PurpleMonkeyDishwasher said:


> My wife is from the Philippines, her English is pretty good and she works full time in a cafe serving customers, but she would still need to do an English test.


Exactly my point. I don't see why she should have to if she can work in Australia.


----------



## Mish

MaxPower said:


> Think there should be an English test for Citizenship ... in fact an English test for all residence visas
> 
> But in the case of citizenship, it doesn't need to be a high university academic level English, just to be understood reading, writing and speaking
> 
> Problem is nobody knows what the requirement will be (as of now)

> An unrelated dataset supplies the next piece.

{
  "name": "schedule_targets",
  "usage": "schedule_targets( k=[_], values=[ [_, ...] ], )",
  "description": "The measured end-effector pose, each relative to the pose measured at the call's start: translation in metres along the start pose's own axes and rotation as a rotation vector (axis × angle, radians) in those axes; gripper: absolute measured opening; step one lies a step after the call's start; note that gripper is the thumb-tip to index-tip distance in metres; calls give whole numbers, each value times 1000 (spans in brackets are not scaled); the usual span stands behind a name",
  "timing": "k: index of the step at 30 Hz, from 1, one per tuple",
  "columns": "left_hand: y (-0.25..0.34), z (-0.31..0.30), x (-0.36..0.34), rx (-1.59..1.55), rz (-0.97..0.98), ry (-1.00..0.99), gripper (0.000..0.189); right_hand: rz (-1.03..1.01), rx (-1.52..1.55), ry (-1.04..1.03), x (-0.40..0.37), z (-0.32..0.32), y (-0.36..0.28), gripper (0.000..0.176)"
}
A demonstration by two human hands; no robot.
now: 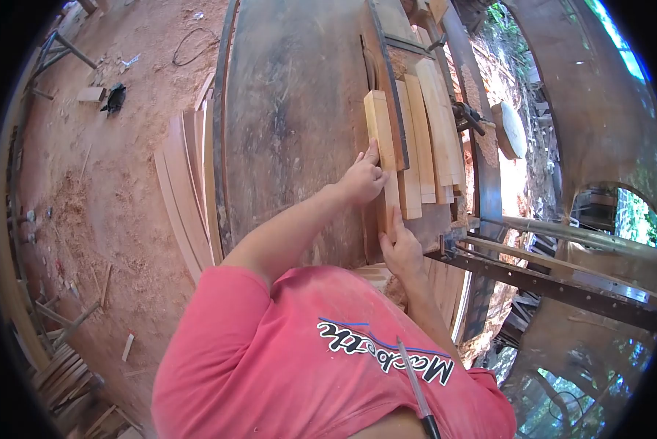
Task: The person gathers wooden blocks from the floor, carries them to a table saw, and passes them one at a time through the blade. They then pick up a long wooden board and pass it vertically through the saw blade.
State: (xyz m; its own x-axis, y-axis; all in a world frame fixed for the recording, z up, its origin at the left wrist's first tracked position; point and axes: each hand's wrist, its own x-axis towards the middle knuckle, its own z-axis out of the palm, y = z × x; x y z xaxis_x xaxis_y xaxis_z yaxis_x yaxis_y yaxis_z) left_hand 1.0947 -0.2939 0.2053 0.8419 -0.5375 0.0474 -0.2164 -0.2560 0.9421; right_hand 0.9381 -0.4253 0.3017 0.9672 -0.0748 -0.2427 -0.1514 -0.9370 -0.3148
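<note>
A long pale wooden strip is seen lying lengthwise on a broad, dark, worn wooden table, just past centre toward 1 o'clock. The left hand is set against the strip's left edge, its fingers curled together and the thumb tip laid on the wood; whether the strip is actually gripped cannot be told. The right hand is placed at the strip's near end, toward 6 o'clock of the left hand, with its fingers held together and pressed flat on the wood. Several more pale wooden slats are laid side by side at 3 o'clock of the strip, touching it. Long planks are stacked off the table's edge at 9 o'clock, above reddish sawdust-strewn ground.
</note>
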Motion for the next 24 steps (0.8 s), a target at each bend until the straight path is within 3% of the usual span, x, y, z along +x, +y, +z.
schedule_targets(
  k=[24],
  values=[
    [-2,-15,15,-31,-25,-3,46,43,39,11,17,-14,-15,71]
  ],
)
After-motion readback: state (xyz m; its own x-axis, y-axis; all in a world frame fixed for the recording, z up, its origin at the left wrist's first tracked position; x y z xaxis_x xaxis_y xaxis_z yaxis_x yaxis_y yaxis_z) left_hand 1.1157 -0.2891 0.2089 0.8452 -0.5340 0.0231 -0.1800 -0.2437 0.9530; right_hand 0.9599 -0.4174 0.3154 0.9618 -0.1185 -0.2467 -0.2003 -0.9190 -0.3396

My issue is that it exempts some people which is discrimination. I don't have an issue if they had one for all because that is fair. I do agree it shouldn't be university level as well.


----------



## guscas

Mish said:


> http://parlinfo.aph.gov.au/parlInfo...021/hansard_frag.pdf;fileType=application/pdf
> 
> Check out Page 8


Thanks, Mish.

Although the paper has claims on what is going to be implemented for the English and society-integration requirements, it is in no way restricted by the actual amendment. The language of the amendment leaves the requirements all up to the Minister to decide.

This bill absolutely s*** on the Judiciary. It uses unpopular decisions from the AAT to justify giving the Minister overhaul over its decisions. Well, how about investing in making AAT decisions more closely aligned with what's deemed in the interest of the Australian society?... This is among other sections that increase the Executive power over the Judiciary.

The paper justifies the changes on the 2015 consultation, but it never presents evidence on how the measures of the bill actually address the concerns found over the consultation (but then the lack of statistically sound measures is not news).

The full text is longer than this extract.